Fantasy & Science Fiction, May/June 2015
Reviewed by Jerard Bretts
Charles Finlay’s second issue as editor is a strong one. The powerful stories by Grossbach, Gerrold and Sarafin are alone worth the price of entry.
Robert Grossbach’s “Entrepreneurs” is the longest and best story in this issue. Stretching from 1952 into the near future, it tells of the efforts of enterprising engineer Morty Rushman to make it big in business ─ with the help of some equally enterprising aliens from the Eep planet, Narusto. Grossbach uses the theme of alien contact to make some very amusing points about modern American capitalism in the second half of the twentieth century and beyond. The humour reminded me of Kurt Vonnegut and Robert Sheckley, and there can’t be much higher praise than that.
In the novelet “Teardrop” Lisa Mason attempts some bold world-building, immersing us in the culture and climate of a planet with two-atmospheres. It is the emotional relationship between one of the natives of the planet, NanaNini, and the colonists from the Network that propels the story forward. Unfortunately, the welter of alien terms introduced into the story, together with the rather rushed ending, makes for a confusing reading experience.
“Entanglements” by David Gerrold is a very strong novelet, with playful autobiographical elements. A “quantum empathiser” provides the first person narrator, an SF writer called David Gerrold, with access to parallel universes that show how his life might have developed in different circumstances. Although written in a deceptively relaxed and rambling style, underneath it all Gerrold makes a very moving point about the roads we take and don’t take in life. There is also a surprising Author’s Afterword.
James Sarafin made me think of Cormac McCarthy and Ernest Hemingway as well as Ray Bradbury in the way he describes a trip back into prehistoric times in “Trapping the Pleistocene.” What might have been a run-of-the-mill time-travel story is made into something very out of the ordinary by vivid and evocative descriptions of hunting the wild creatures of the Pleistocene and of the solace of male companionship in a time of sadness and loss.
“The Laminated Man” by Albert E. Cowdrey is the first of two stories in this issue which hinge on the use of 3D printing. Cowdrey is a frequent and reliable contributor to F&SF but here he delivers a tired mix of Lovecraftian horror story and thriller which suffers from too much exposition and a rather perfunctory ending.
“Today’s Smarthouse in Love” by Sarah Pinsker is a short story about a future in which houses are given artificial intelligence to help make the lives of their owners run smoothly. But what if the houses start to exhibit human emotions? And so we have an amusing story of the unrequited love of one house for the house next door.

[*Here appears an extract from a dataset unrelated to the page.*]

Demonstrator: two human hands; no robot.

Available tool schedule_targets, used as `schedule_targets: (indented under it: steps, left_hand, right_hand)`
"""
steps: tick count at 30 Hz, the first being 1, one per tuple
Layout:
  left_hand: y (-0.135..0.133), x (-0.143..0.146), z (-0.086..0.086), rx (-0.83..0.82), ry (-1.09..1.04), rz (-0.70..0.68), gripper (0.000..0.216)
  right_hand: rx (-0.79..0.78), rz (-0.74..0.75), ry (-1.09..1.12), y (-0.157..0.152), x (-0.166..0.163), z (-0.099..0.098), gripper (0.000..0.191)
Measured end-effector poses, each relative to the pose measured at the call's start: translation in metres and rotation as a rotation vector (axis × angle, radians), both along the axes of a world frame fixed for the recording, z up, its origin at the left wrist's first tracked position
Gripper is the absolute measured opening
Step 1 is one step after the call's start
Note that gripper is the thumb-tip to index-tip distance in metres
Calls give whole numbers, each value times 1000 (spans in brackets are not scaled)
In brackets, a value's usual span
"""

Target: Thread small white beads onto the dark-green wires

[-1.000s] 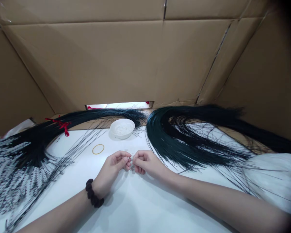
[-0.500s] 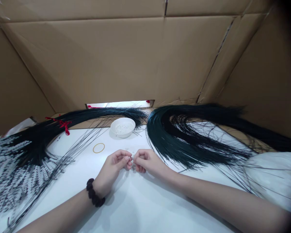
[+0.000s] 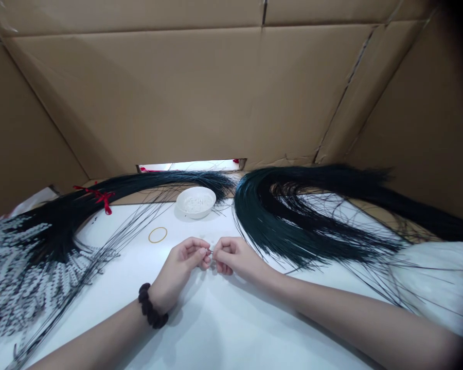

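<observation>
My left hand (image 3: 191,257), with a dark scrunchie (image 3: 150,307) round its wrist, is closed in a pinch near the middle of the white table. Facing it, fingertip to fingertip, is my right hand (image 3: 231,256), also pinching. A short bit of thin dark cord (image 3: 211,252) shows in the narrow gap between them, at the right fingertips. What lies inside the left pinch is too small and covered to make out. Just beyond the hands stands a white bowl (image 3: 196,203) holding many tiny white pieces, likely beads.
Dark cords with white-covered ends (image 3: 42,277) spread at left, tied by a red ribbon (image 3: 102,198). A curved bundle of dark cords (image 3: 285,231) lies at right, near a white plastic bag (image 3: 440,277). A yellow rubber band (image 3: 158,235) lies beyond my left hand. Cardboard walls (image 3: 200,97) surround the table.
Hardly anything differs: both hands keep their pinch in the same place, and the whole view has shifted very slightly.
</observation>
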State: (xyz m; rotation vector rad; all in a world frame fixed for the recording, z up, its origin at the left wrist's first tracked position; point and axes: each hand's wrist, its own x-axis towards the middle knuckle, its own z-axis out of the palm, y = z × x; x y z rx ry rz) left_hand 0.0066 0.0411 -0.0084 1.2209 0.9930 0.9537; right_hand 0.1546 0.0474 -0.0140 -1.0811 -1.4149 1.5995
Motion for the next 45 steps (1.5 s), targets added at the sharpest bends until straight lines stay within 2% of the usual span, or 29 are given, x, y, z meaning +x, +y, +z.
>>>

“Four Seasons in the Forest of Your Mind” by Caroline M. Yoachim is one of the shortest stories in the issue but powerfully conveys the sense of human minds being invaded by alien presences.
“In the Time of Love” by Amy Sterling Casil also features a 3D printer. Here it is used to make real a device which stops time ─ handy for Brian’s furtive affair with Daria, until his wife Cara finds out. This is a well written and bittersweet story of the war between the sexes.
Rob Chilson cites Avram Davidson as an influence on “A Turkey with Egg on his Face.” I have not read any Davidson but did enjoy this tall tale of love, murder and time travel set in the back water of St. Clair County, Missouri.